▸ **INFORMATION SUPPLIED**:
******************************

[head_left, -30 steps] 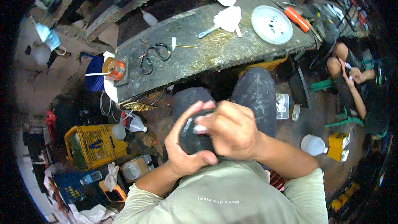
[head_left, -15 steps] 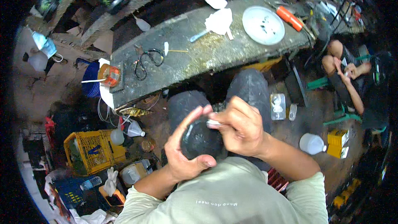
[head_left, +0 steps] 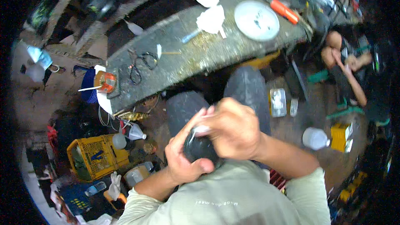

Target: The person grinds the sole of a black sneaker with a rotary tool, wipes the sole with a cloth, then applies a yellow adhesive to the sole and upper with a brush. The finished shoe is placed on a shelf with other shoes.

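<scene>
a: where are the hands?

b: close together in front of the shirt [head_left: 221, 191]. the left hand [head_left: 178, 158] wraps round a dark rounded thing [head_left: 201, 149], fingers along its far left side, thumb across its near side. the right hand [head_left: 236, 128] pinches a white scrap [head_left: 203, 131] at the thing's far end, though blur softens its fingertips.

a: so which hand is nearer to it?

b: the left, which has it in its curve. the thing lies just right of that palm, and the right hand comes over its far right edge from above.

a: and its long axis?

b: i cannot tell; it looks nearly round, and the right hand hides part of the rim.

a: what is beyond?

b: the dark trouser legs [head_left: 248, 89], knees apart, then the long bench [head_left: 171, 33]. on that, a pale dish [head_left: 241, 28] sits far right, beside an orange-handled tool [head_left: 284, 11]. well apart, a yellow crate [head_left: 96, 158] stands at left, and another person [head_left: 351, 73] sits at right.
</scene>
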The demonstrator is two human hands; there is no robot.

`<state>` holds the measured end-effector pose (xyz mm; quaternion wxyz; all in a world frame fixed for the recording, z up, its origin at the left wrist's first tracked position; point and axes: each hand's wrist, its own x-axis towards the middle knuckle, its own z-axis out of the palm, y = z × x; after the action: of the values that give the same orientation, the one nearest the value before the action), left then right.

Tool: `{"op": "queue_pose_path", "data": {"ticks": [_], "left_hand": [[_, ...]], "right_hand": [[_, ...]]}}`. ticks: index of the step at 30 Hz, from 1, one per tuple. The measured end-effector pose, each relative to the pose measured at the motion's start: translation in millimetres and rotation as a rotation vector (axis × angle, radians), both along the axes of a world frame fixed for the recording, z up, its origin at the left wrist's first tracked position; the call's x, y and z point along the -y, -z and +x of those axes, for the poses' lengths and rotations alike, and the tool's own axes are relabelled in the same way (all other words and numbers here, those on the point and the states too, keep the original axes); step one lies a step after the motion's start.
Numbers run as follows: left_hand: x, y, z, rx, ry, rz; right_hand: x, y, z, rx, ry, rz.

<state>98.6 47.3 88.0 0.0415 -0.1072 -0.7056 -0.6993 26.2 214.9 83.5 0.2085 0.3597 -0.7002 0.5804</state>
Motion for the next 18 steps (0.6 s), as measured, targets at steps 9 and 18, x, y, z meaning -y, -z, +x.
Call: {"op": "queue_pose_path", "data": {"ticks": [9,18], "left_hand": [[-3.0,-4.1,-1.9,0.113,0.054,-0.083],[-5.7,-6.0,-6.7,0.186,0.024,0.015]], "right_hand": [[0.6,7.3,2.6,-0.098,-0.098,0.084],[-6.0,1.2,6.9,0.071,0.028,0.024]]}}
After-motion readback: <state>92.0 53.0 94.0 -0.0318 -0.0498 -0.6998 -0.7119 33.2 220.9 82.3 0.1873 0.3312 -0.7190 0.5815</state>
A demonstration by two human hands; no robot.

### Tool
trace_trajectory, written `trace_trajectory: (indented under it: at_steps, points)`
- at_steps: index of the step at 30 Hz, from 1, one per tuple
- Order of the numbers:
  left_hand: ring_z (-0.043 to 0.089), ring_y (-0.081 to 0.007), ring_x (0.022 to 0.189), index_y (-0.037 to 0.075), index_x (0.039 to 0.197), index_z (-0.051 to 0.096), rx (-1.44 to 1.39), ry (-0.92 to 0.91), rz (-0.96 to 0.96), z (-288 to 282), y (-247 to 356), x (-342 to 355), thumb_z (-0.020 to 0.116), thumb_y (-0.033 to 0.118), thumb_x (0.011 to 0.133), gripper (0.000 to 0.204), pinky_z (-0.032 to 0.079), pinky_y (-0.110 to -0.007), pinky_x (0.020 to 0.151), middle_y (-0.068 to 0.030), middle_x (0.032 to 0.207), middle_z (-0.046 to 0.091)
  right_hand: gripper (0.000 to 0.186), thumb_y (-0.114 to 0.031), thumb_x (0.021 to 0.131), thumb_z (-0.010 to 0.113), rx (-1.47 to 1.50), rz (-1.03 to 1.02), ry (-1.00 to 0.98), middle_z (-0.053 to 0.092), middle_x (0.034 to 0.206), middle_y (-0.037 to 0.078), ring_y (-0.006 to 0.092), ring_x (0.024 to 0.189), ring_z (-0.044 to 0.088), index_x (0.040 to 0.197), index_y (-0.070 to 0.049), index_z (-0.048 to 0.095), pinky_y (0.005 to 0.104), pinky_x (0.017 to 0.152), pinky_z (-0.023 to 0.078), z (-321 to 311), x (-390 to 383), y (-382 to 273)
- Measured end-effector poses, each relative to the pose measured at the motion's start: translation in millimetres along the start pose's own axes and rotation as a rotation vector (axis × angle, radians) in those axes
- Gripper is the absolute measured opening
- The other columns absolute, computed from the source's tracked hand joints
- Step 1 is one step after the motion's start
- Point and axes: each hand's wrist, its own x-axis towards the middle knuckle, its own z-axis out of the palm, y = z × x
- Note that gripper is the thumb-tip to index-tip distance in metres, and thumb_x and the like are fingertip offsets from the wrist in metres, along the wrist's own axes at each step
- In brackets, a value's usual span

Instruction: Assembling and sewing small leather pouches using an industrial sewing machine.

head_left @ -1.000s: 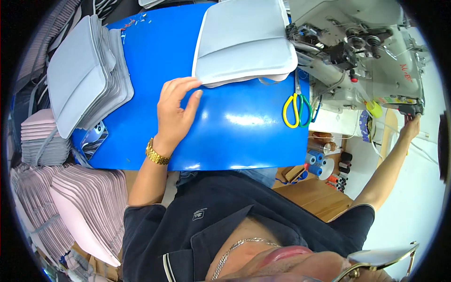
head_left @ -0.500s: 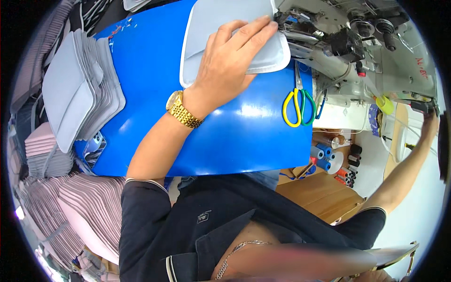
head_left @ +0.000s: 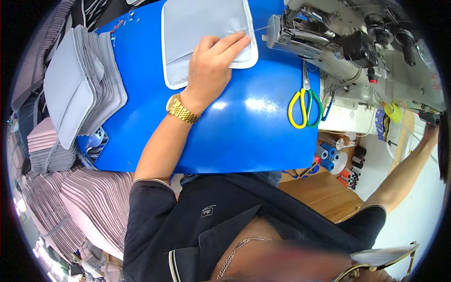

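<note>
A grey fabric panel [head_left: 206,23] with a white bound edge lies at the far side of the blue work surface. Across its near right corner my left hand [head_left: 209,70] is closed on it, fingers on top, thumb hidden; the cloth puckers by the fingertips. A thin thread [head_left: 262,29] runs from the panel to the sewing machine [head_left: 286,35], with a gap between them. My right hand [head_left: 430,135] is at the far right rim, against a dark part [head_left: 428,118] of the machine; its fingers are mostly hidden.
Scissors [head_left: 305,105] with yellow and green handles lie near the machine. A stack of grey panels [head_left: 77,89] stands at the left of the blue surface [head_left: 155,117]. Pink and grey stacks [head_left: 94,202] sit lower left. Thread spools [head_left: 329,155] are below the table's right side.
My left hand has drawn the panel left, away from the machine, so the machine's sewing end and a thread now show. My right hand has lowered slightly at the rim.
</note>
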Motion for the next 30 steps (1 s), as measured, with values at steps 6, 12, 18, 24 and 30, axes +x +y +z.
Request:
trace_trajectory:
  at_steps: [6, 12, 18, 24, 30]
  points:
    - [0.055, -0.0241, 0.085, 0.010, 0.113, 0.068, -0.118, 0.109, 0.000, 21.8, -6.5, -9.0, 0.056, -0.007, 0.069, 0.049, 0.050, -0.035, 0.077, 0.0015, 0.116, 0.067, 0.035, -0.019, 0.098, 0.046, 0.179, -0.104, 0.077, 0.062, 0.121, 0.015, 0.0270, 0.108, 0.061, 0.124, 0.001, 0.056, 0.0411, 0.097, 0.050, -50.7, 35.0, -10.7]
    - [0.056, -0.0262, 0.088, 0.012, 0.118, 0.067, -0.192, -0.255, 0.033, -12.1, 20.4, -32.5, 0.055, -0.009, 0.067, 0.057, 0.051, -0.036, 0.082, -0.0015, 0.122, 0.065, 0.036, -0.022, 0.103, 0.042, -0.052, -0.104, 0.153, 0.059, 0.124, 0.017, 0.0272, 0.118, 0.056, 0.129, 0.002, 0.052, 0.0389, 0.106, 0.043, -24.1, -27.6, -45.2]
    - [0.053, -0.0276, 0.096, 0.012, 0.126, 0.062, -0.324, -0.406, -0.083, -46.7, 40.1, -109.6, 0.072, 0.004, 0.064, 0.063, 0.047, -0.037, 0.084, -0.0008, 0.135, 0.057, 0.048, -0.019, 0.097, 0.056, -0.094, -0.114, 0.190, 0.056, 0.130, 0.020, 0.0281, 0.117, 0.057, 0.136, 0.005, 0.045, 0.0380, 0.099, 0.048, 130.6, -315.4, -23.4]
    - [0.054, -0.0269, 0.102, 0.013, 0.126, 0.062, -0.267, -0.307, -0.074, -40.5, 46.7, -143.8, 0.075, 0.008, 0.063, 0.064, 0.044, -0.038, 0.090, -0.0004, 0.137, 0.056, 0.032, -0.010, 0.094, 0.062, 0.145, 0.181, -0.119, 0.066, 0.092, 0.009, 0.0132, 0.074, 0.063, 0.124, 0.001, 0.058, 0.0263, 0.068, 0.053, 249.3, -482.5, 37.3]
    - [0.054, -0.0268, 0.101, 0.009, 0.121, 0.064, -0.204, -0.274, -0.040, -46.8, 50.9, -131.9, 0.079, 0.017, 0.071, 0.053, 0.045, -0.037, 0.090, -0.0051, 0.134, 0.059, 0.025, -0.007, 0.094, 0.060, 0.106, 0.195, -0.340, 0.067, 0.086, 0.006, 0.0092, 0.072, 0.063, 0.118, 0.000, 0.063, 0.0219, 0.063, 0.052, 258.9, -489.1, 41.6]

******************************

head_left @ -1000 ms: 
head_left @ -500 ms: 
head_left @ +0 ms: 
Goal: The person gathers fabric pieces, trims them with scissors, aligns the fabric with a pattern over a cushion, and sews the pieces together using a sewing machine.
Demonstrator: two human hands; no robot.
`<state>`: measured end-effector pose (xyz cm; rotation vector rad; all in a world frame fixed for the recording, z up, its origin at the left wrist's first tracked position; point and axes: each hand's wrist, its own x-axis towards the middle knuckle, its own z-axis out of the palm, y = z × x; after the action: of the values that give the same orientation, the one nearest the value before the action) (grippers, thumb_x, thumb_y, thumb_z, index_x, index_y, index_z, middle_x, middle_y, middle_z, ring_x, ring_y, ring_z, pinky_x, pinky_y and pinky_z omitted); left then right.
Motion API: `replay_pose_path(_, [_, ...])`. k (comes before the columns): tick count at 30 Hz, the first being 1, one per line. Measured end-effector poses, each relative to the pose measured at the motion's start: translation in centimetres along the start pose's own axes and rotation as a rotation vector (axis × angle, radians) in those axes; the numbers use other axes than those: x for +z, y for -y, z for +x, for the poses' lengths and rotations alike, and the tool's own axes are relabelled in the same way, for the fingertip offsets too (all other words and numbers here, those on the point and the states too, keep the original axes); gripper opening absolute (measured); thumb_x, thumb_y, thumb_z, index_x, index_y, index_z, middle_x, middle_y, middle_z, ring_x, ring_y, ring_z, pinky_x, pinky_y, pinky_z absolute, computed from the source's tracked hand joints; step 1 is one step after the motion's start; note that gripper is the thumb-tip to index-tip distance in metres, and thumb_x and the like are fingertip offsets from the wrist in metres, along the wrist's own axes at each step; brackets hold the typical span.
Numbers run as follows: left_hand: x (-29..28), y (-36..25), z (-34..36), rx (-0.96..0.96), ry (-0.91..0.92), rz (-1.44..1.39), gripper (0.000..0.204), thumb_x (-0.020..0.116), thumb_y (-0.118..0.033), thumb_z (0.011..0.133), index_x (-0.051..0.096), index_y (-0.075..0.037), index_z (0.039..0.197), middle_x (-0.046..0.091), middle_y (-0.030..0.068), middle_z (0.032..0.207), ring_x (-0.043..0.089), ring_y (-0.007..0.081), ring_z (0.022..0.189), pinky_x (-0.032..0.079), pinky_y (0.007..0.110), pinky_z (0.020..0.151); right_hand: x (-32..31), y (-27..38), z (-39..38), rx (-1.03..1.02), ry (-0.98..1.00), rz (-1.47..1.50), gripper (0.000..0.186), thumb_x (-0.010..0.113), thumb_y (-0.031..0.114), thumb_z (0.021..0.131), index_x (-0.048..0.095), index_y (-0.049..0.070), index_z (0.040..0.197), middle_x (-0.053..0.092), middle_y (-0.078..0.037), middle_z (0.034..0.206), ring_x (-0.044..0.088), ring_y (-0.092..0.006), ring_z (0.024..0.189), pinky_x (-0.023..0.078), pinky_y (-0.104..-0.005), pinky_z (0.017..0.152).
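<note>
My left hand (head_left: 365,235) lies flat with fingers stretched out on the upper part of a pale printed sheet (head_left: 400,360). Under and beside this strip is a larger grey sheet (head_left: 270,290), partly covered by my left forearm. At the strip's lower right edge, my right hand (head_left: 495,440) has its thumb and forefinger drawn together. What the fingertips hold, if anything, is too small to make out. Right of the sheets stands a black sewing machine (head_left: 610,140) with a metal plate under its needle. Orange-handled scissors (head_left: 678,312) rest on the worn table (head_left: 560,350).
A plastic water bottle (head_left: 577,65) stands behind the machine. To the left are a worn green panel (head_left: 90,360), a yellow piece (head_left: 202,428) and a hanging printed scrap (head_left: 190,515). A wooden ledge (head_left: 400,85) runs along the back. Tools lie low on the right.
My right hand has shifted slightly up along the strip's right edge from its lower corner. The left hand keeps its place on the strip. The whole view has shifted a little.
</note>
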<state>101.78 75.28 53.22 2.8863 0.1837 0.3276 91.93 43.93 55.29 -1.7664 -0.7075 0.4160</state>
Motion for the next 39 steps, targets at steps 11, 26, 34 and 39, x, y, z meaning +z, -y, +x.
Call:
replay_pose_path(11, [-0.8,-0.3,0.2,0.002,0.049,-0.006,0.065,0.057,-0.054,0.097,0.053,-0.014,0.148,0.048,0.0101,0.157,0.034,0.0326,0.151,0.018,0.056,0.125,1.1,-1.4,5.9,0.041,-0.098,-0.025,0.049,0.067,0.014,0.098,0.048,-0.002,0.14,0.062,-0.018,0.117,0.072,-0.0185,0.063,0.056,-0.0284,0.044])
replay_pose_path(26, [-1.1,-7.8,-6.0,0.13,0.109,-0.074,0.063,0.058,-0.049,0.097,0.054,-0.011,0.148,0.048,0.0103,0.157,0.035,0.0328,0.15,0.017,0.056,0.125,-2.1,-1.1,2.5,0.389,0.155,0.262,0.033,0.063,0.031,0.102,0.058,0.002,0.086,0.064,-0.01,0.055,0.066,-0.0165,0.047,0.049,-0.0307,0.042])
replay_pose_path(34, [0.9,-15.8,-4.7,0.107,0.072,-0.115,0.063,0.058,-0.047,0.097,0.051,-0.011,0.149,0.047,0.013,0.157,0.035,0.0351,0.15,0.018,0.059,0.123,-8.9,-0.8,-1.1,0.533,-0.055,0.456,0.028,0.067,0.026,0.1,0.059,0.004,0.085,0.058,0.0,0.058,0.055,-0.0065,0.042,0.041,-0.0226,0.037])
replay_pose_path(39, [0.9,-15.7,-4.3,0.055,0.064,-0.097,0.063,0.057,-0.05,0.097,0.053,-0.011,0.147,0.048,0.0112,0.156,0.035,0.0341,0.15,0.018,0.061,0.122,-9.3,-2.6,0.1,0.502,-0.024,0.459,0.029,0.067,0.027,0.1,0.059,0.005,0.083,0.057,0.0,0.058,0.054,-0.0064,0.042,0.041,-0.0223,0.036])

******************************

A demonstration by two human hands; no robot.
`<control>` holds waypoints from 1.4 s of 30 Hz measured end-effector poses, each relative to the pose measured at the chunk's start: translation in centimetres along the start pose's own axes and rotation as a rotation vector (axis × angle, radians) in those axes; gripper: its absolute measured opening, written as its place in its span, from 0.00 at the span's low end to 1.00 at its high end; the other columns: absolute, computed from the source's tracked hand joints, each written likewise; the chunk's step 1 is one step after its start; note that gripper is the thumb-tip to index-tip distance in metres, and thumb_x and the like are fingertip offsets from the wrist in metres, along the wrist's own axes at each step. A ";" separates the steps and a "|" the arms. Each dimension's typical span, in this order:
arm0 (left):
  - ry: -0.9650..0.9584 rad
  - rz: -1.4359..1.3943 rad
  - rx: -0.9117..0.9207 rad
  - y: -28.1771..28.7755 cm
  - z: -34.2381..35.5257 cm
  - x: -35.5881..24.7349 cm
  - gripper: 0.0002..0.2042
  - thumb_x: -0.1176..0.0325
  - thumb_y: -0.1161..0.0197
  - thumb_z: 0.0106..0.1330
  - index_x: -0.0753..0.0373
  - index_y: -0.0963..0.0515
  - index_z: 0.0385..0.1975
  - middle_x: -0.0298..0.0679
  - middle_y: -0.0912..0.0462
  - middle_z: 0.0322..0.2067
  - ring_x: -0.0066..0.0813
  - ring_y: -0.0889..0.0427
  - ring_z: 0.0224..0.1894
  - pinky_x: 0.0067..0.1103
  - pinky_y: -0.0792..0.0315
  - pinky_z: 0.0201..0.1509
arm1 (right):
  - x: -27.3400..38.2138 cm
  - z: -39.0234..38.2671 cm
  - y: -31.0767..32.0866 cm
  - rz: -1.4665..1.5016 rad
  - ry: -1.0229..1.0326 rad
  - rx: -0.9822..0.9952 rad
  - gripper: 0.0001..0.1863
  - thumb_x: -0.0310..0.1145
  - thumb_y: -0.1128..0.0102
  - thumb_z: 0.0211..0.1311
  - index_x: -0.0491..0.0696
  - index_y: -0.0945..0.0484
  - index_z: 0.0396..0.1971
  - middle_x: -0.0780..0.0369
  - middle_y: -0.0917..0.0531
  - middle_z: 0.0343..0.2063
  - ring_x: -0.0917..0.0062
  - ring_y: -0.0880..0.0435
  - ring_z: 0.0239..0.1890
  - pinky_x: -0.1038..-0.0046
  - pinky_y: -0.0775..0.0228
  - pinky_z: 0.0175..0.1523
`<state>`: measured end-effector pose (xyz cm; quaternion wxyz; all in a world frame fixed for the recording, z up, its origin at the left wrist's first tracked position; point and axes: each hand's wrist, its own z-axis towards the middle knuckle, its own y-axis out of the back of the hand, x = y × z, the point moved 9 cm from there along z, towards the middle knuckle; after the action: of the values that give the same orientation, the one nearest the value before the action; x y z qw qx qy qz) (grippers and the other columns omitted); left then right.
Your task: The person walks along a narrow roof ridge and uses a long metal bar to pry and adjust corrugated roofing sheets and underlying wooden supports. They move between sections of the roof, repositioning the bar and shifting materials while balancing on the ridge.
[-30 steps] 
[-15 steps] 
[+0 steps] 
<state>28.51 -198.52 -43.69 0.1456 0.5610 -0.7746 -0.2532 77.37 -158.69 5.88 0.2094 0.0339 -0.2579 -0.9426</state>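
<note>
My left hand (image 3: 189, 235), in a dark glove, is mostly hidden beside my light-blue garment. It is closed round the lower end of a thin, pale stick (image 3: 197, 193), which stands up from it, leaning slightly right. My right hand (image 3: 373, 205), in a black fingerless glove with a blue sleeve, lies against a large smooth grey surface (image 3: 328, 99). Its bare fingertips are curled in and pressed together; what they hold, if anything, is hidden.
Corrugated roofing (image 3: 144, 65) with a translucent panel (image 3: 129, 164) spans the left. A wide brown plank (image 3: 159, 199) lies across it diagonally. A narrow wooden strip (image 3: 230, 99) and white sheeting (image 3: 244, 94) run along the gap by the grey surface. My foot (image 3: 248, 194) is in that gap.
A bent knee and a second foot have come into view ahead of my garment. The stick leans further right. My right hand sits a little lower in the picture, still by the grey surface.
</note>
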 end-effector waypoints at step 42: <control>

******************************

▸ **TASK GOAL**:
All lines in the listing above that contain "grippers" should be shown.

▸ **ANSWER TO THIS TASK**:
`<state>`: measured end-effector pose (xyz cm; rotation vector rad; all in a world frame fixed for the recording, z up, its origin at the left wrist's first tracked position; point and axes: each hand's wrist, its own x-axis towards the middle knuckle, its own z-axis out of the palm, y = z × x; after the action: of the values that give the same orientation, the one nearest the value before the action) (grippers, thumb_x, thumb_y, thumb_z, index_x, index_y, index_z, middle_x, middle_y, middle_z, ring_x, ring_y, ring_z, pinky_x, pinky_y and pinky_z omitted); left then right.
`<state>`: measured end-effector pose (xyz cm; quaternion wxyz; all in a world frame fixed for the recording, z up, its origin at the left wrist's first tracked position; point and axes: each hand's wrist, its own z-axis towards the middle knuckle, its own y-axis out of the back of the hand, x = y × z, the point moved 9 cm from there along z, towards the middle knuckle; after the action: of the values that give the same orientation, the one nearest the value before the action; x y z qw qx qy qz) (grippers and the other columns omitted); left then right.

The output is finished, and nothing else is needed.